I'm feeling a lot of heat radiating from this article but not much light. A few dozen nuclear strikes launched across the globe over a week or so would surely kick up quite a bit of dust and smoke, but are you saying that this problem would be negligible, a mere inconvenience?

I don't see much in the way of any data--how much matter would be injected into the stratosphere and for how long if, say, the top twenty cities in the world were attacked? Top fifty? Would a thick layer of ash settle on everything like after Mount St. Helens, or would that, too, be negligible?
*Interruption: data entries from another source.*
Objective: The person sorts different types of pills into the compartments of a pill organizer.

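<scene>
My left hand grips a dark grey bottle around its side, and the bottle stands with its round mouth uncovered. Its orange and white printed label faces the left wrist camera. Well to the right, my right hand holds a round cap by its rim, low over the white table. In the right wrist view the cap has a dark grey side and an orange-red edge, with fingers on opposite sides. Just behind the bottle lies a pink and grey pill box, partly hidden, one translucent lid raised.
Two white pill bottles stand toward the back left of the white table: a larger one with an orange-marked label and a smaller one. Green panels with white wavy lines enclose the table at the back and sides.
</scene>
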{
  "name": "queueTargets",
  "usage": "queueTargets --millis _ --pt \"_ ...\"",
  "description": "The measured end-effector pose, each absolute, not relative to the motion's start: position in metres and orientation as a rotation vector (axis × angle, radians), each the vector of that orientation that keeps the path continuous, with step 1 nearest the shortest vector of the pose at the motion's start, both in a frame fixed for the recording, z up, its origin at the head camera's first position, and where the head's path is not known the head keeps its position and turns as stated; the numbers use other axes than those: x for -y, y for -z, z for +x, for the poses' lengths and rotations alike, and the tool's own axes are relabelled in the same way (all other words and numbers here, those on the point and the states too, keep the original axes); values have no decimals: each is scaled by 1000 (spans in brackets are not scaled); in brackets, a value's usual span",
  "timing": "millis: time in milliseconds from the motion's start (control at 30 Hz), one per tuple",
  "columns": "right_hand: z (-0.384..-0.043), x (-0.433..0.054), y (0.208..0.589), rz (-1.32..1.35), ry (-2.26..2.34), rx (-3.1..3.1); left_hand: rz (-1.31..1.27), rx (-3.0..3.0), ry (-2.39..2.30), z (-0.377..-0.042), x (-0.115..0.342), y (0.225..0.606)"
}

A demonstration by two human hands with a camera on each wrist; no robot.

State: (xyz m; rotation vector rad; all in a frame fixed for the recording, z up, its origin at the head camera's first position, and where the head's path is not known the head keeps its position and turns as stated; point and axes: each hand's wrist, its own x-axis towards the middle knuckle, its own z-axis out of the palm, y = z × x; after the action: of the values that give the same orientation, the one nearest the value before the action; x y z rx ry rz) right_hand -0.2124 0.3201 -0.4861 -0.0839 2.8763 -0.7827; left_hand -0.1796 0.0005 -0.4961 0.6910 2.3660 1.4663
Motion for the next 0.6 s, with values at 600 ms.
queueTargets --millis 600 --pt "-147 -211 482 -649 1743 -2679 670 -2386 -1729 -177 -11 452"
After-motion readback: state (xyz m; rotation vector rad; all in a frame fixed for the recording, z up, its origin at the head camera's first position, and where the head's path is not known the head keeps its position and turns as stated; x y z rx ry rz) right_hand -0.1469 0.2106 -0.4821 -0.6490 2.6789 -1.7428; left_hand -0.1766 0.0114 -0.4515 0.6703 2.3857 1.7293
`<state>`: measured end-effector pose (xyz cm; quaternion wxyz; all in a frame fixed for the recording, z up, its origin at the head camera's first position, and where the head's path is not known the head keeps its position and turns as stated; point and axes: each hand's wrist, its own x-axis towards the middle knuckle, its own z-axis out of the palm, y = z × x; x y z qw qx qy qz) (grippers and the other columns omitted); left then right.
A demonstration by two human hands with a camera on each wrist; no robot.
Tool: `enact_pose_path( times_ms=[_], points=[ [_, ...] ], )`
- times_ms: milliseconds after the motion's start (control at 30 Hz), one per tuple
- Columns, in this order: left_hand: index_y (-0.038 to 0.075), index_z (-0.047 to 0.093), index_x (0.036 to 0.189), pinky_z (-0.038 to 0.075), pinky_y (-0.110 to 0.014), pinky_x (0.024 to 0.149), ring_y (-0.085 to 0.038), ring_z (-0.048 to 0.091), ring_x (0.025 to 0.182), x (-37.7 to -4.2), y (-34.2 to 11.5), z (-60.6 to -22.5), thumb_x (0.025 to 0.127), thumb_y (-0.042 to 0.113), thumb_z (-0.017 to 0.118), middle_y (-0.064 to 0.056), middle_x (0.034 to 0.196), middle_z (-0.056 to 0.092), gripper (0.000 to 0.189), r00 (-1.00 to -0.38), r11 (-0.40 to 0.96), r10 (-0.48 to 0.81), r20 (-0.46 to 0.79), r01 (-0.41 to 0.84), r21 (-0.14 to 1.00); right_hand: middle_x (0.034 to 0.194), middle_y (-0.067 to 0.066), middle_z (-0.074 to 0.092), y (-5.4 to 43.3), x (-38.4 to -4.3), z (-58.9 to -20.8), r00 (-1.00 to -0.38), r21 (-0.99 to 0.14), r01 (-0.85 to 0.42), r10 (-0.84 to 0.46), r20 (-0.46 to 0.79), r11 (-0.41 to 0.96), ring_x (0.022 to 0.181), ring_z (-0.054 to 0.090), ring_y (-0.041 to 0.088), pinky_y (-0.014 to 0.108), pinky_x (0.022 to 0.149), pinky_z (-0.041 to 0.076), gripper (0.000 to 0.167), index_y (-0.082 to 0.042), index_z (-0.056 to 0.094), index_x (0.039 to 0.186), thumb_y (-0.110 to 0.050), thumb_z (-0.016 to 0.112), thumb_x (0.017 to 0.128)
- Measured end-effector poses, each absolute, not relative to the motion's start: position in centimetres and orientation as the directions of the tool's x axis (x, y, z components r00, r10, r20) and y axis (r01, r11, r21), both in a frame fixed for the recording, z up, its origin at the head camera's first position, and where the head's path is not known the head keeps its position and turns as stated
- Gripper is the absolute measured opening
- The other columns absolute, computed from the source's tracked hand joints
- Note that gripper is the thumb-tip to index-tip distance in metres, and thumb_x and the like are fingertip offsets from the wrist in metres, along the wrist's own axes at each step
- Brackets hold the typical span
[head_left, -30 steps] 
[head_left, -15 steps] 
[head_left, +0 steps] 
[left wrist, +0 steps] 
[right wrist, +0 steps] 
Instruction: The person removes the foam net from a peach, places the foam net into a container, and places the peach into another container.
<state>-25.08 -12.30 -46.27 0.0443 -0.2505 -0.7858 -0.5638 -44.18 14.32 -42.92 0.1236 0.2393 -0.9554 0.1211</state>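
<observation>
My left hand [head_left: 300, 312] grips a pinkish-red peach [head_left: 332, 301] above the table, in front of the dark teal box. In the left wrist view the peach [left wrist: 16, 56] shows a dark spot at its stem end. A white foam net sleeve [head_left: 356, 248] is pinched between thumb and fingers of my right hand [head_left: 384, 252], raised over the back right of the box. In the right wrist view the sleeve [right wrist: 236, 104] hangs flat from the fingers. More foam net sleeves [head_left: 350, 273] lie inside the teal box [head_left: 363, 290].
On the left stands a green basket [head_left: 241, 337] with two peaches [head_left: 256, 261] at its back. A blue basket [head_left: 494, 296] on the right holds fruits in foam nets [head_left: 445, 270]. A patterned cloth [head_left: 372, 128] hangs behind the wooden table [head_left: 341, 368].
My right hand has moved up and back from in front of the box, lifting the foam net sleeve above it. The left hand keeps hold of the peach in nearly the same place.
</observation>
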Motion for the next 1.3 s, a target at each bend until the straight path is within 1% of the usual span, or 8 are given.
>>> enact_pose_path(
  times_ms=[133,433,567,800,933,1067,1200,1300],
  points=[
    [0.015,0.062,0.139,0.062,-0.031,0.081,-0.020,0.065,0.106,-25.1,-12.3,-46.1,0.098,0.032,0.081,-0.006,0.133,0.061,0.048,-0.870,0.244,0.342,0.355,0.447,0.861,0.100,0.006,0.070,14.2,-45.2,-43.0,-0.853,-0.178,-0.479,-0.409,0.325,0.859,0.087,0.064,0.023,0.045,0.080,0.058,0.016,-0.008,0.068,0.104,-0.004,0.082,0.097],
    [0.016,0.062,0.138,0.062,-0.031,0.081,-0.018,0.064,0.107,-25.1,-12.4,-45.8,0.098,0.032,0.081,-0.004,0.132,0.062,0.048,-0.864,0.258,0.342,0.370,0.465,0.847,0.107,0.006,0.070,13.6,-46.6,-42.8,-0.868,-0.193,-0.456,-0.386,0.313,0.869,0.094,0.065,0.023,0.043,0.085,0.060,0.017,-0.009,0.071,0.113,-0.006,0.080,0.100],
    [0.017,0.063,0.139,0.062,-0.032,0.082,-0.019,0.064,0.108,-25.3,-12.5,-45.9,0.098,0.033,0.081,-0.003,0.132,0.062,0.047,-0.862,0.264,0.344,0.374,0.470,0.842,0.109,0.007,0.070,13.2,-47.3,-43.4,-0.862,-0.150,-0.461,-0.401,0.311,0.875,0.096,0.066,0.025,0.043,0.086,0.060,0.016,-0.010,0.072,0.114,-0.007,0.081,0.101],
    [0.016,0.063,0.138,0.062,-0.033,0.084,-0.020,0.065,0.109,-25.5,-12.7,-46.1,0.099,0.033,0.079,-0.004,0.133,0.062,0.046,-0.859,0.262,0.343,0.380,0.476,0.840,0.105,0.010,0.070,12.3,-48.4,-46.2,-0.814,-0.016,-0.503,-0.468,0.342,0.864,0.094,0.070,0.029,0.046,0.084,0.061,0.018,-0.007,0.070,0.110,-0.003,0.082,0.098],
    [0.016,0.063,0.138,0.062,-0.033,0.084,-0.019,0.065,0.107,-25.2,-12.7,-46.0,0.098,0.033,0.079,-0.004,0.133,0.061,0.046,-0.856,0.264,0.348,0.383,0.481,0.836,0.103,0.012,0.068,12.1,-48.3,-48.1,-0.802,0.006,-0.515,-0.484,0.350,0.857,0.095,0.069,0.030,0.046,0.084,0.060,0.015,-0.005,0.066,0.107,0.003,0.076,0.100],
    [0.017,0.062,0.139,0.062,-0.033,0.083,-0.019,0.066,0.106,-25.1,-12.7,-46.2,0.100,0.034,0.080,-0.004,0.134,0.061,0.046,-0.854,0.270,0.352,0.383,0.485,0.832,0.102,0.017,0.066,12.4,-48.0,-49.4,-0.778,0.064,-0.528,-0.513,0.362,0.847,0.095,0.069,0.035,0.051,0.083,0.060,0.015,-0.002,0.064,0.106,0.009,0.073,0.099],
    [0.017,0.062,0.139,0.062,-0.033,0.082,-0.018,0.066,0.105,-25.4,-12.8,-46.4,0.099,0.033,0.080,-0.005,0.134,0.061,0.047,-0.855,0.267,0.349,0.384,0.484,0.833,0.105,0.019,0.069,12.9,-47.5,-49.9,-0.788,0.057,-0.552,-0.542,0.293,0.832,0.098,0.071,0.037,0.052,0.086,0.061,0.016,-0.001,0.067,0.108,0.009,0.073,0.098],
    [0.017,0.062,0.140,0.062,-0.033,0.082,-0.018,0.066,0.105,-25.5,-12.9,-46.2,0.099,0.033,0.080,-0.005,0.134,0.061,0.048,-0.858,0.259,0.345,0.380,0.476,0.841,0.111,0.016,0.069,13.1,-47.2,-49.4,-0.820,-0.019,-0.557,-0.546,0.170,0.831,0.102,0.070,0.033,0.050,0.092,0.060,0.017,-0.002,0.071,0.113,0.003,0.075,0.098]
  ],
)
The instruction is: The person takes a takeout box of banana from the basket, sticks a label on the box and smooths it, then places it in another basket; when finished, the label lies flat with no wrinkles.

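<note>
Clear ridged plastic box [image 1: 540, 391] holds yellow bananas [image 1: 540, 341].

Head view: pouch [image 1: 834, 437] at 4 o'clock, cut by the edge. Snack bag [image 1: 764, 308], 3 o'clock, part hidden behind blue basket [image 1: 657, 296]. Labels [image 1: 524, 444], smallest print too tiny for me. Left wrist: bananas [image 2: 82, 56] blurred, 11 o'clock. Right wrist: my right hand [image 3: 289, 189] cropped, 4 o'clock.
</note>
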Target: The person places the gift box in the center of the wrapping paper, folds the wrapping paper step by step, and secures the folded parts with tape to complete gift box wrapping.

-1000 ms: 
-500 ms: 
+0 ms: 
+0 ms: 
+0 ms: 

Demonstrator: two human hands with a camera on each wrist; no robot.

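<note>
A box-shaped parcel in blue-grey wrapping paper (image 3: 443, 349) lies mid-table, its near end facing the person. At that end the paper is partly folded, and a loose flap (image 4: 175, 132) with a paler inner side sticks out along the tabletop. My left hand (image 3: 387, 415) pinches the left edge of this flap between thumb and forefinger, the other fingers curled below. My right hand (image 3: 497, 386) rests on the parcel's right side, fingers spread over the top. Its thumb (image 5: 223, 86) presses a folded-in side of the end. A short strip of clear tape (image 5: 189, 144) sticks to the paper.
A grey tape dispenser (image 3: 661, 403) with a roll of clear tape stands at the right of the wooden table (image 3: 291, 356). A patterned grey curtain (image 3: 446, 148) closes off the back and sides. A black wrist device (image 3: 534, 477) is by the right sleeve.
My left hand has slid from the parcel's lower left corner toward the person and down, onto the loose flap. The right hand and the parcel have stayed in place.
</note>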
Would crops have a hard time growing, would it be chilly at all, would we have to start guzzling a lot of salt laced with iodine?

The article simply read like an angry "Is not!" hurled at a perceived "Is too!"

Please study at the graphs and read what I wrote in _Nature_, _Foreign Affairs _and _The National Interest _.

The 'nuclear winter ' model authors arbitrarily and incorrectly assumed hundreds of millions of tons of dust and soot forming an opaque pall lasting many months and producing tens of thousands of degree= days of cooling globally. Three years of parameter studied eliminated the dust as significant factor- it fell or rained out in days to weeks, and cut the smoke ad soot budget bt an order of magnitude. The result was not a global deep freeze but single digit cooling totaling hundreds of degree days- it's the difference between 'winter' in Siberia and Florida.

The before and after scenarios in both generations of models included the major cities you mention.

Read the three volume SCOPE- ENUWAR report for a handle on the details.